- Born: 13 August 1990 (age 34) New Zealand
- Career
- Show: The Hits Drive with Matty & PJ
- Station: The Hits
- Style: Host
- Country: New Zealand

= Polly Harding =

New Zealand radio and television personality

Polly Harding (also known as PJ Harding) is a radio broadcaster from New Zealand.

== Biography ==
Harding attended the New Zealand Broadcasting School at Christchurch Polytechnic Institute of Technology (now Ara Institute of Canterbury) in 2009. She began working for radio station ZM in Auckland after graduation, and became a co-host with Matt Ward. In 2015 Harding became co-host of the station's drive show with Jason Hawkins.

In 2018 Harding and Hawkins moved to Melbourne, Australia to co-host the KIIS 101.1 breakfast show, Jase & PJ. In March 2021, she announced that she was leaving the show to return home to New Zealand.
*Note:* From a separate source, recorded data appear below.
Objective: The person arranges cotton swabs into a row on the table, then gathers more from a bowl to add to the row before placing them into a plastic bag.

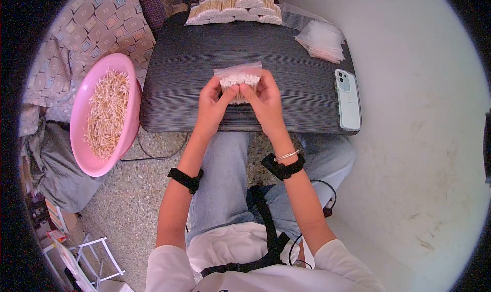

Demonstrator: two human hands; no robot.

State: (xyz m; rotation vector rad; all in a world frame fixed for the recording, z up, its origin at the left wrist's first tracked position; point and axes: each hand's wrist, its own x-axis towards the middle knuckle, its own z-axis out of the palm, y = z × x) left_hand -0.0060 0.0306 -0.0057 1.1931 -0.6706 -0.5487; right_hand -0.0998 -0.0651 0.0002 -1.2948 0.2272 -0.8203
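Observation:
Between my two hands, over the front of the dark table, is a clear plastic bag of cotton swabs (239,81). White cotton tips face the bag's top edge, and the wooden sticks show below them. My left hand (214,98) grips the bag's left side, its thumb pressed on the front. My right hand (264,96) holds the right side the same way, so the thumbs almost meet in the middle. The fingers behind the bag are partly hidden. The flat upper strip of the bag stands out above the swabs.
Filled swab bags (235,8) are stacked at the back of the black table (179,67). A pile of clear bags (322,39) lies at the back right, with a phone (349,100) nearer me. On the left stands a pink basin (77,123) full of loose swabs (106,113). A pale wall rises at right.

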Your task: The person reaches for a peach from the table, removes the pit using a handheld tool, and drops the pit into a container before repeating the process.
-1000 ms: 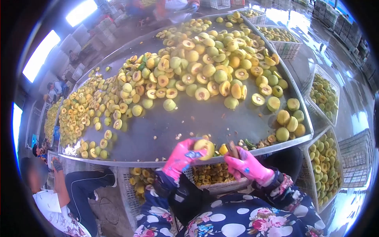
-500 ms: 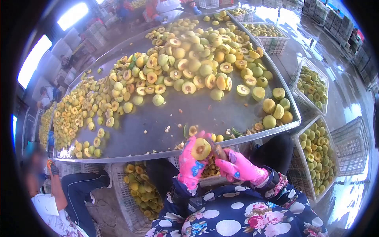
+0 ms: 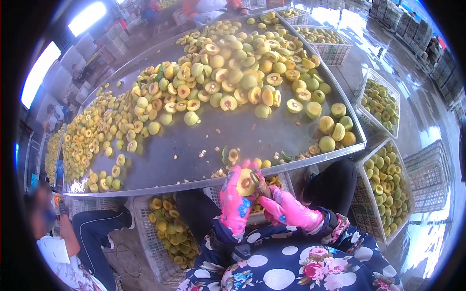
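Observation:
In a pink, butterfly-patterned glove, my left hand grips a halved yellow-green stone fruit, its cut face turned up and toward the right. My right hand, also gloved in pink, is closed around the short brown handle of a pitting knife. The knife's curved metal end is at the middle of the cut face, over the pit area. Both hands are just in front of the metal table's near edge. Beneath them, a crate partly shows, with cut pieces inside.
Halved fruits are heaped across the table, with loose pits and scraps near its front edge. Fruit-filled crates stand at my left and right. A seated person is at the far left.
The knife's metal end has moved left from beside the fruit half onto its cut face. The right hand has shifted slightly left with it; the left hand still holds the fruit.

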`<act>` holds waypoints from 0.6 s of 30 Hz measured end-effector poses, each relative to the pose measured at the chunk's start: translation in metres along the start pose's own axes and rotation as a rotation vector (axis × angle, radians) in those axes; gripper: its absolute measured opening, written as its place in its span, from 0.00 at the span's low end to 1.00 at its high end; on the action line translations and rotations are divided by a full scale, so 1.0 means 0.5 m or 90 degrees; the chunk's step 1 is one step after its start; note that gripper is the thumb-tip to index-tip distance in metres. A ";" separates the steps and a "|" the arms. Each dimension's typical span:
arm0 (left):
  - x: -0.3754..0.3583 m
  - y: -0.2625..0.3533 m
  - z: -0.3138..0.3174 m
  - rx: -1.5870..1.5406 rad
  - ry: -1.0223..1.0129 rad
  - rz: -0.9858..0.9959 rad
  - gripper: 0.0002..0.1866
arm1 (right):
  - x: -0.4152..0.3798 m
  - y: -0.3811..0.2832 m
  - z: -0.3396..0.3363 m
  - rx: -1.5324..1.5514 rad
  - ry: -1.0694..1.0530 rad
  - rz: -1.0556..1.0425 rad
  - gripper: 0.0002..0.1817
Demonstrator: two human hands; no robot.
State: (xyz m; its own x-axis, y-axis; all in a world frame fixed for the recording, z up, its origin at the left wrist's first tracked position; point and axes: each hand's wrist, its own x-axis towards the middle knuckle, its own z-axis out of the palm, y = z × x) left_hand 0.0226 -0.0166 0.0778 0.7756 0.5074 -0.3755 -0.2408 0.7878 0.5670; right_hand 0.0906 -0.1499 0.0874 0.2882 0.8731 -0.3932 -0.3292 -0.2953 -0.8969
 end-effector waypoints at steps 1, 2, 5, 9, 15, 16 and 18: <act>-0.001 -0.003 0.001 0.006 0.004 0.009 0.21 | 0.001 0.002 0.002 -0.005 0.000 -0.004 0.13; -0.002 -0.007 0.002 0.010 0.010 0.018 0.21 | 0.003 0.006 0.004 -0.011 0.000 -0.007 0.13; 0.000 -0.019 0.004 0.031 0.038 0.040 0.21 | 0.011 0.023 0.007 -0.051 0.013 -0.042 0.12; -0.007 -0.027 0.016 0.014 0.068 0.053 0.20 | 0.013 0.028 0.007 -0.110 0.028 -0.062 0.11; 0.001 -0.022 -0.013 0.097 0.014 0.014 0.17 | 0.010 0.035 -0.011 -0.207 -0.007 -0.074 0.15; 0.004 -0.021 -0.018 0.120 0.016 0.002 0.16 | 0.010 0.035 -0.016 -0.244 -0.016 -0.076 0.16; 0.013 -0.018 -0.023 0.165 0.019 -0.021 0.14 | 0.012 0.036 -0.024 -0.330 -0.025 -0.104 0.17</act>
State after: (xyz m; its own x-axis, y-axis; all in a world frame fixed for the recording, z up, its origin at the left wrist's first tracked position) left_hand 0.0231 -0.0164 0.0619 0.7618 0.4960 -0.4166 -0.0552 0.6905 0.7212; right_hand 0.0971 -0.1546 0.0664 0.2616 0.9345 -0.2412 0.2067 -0.2984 -0.9318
Between 2019 and 2023, Harding hosted a weekly podcast called The PJ Podcast where she spread her knowledge and inspiration for us all to live a more intentional and fulfilled life.

=== Recognition ===
In 2016, Harding's and Hawkins' show was a finalist in the Best Music Non-Breakfast Host or Team category at the New Zealand Radio Awards.

=== Finishing radio ===
In June 2021, Harding resigned from KIIS 101.1 and Jase & PJ to return home to New Zealand.

=== Return to radio ===
In November 2023, it was announced Harding would return to the New Zealand airwaves in 2024. She would be pairing up with Matty McLean to join The Hits for a new-look Drive radio show.

== Personal life ==
In March 2024, Harding married farmer 'Beej' Campbell, the couple were married at their home in Wairarapa, New Zealand. The couple have two children, Charlie born in 2022, Frankie born in 2025.